TASK PROMPT:
Could you return every line of the material that contains the word "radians"?

====

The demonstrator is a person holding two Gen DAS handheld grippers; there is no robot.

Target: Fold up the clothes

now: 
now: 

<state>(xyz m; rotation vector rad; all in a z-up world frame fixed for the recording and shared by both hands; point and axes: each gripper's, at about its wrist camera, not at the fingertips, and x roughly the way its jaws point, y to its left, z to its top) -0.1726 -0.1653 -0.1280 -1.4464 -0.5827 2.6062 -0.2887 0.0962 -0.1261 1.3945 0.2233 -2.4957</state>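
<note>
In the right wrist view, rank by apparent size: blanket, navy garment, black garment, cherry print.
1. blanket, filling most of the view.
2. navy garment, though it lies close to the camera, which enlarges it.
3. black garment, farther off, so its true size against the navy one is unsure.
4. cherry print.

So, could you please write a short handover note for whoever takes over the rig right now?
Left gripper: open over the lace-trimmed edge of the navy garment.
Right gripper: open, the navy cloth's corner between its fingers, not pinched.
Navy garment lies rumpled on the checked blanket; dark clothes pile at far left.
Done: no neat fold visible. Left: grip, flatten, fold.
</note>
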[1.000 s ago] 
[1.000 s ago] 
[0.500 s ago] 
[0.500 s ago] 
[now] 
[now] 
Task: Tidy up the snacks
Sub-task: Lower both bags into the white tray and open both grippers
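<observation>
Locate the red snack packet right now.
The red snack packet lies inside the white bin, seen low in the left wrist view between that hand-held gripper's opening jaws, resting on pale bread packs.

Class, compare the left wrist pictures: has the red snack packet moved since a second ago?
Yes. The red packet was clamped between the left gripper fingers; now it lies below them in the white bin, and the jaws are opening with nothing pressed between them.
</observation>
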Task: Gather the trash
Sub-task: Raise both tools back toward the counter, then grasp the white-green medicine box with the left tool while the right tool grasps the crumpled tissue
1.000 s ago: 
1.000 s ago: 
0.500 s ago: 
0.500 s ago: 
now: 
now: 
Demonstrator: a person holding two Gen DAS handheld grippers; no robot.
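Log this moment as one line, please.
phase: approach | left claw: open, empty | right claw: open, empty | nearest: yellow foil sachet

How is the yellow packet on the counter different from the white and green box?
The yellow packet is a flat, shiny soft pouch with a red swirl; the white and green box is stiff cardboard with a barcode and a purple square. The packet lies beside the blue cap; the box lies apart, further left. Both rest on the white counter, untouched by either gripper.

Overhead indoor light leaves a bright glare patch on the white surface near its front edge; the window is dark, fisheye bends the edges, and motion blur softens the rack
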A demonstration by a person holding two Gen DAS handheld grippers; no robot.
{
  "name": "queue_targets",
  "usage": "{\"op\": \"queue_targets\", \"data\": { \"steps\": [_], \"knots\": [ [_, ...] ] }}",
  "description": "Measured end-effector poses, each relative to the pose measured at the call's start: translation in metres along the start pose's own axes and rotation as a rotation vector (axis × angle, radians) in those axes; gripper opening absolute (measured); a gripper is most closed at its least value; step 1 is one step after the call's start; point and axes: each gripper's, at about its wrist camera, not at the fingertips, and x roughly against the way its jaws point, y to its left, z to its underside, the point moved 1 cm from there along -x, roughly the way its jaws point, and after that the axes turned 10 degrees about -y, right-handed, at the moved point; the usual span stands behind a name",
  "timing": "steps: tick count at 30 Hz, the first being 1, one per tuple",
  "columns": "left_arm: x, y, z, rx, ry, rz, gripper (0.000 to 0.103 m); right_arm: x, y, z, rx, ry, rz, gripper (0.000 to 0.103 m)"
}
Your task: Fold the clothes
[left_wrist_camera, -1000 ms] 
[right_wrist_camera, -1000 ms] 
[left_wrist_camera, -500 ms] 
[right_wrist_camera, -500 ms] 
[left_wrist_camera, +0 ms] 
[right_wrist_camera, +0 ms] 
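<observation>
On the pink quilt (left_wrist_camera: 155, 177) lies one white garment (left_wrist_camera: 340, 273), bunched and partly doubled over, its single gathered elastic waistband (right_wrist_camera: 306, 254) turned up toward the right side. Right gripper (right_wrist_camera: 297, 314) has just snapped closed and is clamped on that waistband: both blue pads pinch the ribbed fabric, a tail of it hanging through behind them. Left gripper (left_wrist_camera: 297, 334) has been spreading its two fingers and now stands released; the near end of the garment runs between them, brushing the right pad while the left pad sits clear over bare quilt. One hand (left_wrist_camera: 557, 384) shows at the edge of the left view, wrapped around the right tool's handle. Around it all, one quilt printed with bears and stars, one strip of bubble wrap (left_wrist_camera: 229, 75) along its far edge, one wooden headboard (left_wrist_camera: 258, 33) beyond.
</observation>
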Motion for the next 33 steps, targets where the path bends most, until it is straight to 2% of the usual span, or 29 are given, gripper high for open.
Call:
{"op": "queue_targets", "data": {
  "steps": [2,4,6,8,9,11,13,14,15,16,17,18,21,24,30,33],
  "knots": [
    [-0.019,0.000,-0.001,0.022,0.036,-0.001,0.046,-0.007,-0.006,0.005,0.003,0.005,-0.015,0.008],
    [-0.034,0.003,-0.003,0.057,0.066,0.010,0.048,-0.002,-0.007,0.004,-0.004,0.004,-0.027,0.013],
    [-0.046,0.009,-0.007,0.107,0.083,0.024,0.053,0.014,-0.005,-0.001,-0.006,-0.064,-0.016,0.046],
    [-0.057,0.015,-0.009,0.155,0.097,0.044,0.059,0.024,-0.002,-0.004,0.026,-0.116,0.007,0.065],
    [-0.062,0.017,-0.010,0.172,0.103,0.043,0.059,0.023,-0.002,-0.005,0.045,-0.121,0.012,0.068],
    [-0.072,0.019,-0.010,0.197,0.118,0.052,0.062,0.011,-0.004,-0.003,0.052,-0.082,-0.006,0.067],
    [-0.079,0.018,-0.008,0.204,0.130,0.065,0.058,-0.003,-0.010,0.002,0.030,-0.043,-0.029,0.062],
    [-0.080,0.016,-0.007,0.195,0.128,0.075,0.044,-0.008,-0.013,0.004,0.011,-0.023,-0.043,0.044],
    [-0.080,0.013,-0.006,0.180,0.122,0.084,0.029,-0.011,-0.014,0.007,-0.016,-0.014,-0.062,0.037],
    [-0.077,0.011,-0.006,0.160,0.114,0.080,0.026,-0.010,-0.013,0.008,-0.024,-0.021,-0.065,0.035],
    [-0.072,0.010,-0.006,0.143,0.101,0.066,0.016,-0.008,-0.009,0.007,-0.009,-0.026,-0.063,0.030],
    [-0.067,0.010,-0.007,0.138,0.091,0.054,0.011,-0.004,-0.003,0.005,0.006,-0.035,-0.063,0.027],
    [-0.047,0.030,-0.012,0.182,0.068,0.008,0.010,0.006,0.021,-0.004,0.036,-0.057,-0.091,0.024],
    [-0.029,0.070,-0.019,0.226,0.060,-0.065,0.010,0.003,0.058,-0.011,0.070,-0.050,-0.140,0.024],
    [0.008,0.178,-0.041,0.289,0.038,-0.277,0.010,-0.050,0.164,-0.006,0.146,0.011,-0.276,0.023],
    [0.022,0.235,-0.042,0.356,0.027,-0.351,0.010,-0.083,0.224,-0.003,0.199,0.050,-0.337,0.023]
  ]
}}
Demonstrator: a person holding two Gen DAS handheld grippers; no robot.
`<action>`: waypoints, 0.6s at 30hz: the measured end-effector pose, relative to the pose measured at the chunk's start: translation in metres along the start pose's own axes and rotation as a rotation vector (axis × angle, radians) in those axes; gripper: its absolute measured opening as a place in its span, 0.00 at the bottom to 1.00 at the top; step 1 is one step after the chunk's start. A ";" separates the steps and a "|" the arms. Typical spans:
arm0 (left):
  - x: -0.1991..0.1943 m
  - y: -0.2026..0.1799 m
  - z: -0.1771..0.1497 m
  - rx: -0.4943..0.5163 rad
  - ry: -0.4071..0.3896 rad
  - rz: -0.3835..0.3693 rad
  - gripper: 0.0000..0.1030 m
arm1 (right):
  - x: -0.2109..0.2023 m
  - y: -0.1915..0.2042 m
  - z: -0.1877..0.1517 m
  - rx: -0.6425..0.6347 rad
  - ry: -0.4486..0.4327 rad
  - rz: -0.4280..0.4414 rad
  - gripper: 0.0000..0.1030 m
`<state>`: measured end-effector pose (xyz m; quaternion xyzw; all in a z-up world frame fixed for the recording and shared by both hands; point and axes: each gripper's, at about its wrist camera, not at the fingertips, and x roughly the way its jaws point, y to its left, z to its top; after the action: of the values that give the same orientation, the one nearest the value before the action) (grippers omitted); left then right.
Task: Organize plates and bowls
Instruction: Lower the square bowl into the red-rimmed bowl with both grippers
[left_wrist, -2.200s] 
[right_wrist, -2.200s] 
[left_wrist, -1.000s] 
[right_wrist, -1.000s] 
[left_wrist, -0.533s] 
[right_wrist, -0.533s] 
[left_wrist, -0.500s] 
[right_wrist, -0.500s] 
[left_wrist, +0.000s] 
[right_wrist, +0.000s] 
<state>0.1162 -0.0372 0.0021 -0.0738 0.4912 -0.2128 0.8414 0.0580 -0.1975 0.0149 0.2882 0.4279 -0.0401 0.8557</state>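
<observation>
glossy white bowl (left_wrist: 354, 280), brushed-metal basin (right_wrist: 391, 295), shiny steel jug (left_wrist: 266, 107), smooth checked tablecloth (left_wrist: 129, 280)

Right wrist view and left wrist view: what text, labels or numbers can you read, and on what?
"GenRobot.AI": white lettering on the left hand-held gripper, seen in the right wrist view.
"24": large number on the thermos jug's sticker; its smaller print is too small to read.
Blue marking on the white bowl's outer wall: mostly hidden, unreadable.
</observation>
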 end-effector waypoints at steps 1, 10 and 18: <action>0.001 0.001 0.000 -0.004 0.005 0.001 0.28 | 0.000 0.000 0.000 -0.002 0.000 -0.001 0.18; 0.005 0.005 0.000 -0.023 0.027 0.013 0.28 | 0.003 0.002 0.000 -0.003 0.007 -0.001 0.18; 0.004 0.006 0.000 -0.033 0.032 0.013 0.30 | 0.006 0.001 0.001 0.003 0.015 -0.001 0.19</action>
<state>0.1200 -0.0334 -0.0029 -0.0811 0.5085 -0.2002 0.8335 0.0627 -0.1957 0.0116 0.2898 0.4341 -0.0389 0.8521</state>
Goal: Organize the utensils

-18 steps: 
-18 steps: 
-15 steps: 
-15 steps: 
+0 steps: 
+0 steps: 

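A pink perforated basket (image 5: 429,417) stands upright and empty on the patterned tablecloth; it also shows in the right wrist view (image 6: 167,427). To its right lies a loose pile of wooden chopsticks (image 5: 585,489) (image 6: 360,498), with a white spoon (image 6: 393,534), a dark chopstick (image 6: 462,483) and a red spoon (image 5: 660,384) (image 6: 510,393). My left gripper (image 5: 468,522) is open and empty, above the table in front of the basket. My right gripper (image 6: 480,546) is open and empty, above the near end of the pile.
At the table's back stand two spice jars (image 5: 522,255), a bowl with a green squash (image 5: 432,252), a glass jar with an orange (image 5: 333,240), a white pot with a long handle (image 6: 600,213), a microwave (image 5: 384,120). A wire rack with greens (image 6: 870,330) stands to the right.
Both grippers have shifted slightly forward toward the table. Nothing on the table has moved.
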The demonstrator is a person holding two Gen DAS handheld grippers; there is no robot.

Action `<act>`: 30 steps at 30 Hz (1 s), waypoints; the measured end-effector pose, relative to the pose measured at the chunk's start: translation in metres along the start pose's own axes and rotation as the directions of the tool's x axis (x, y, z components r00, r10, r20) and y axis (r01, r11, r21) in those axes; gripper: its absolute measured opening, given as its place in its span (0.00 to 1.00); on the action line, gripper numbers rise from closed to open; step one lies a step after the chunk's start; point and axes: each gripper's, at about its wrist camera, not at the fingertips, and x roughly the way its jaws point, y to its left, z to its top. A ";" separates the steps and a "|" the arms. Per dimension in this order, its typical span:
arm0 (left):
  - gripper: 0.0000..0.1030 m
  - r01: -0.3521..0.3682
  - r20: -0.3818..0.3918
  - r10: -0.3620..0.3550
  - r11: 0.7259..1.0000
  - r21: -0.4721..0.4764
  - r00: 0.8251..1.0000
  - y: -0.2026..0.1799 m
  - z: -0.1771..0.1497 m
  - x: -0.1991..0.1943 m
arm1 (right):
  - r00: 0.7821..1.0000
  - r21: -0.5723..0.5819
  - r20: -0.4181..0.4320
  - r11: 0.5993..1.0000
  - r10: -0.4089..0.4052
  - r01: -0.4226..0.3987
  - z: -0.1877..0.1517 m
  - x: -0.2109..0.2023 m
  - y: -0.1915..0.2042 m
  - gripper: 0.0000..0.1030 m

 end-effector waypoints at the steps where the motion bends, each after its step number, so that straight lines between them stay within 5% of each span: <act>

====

RESPONSE AREA:
  "description": "Measured end-effector poses, each relative to the pose measured at the call's start: translation in metres along the start pose's own axes and rotation as a rotation vector (axis × angle, radians) in those axes; gripper opening absolute (measured); a gripper is most closed at its least value; step 1 is one step after the call's start; point and axes: each gripper's, at about its wrist camera, not at the fingertips, and x roughly against the way its jaws point, y to its left, z to its underside, the point moved 1 cm from there along -x, roughly the way its jaws point, and after that the axes turned 10 degrees about -y, right-handed, at the moved point; the usual span stands behind a name",
`<action>`: waypoints, 0.6s at 30hz: the measured end-effector pose, relative to the pose measured at the chunk's start: translation in metres along the start pose's own axes and rotation as a rotation vector (axis × angle, radians) in those axes; gripper: its absolute measured opening as a place in its span, 0.00 at the bottom to 1.00 at the top; step 1 is one step after the chunk's start. A ";" separates the steps and a "|" the arms. Typical spans:

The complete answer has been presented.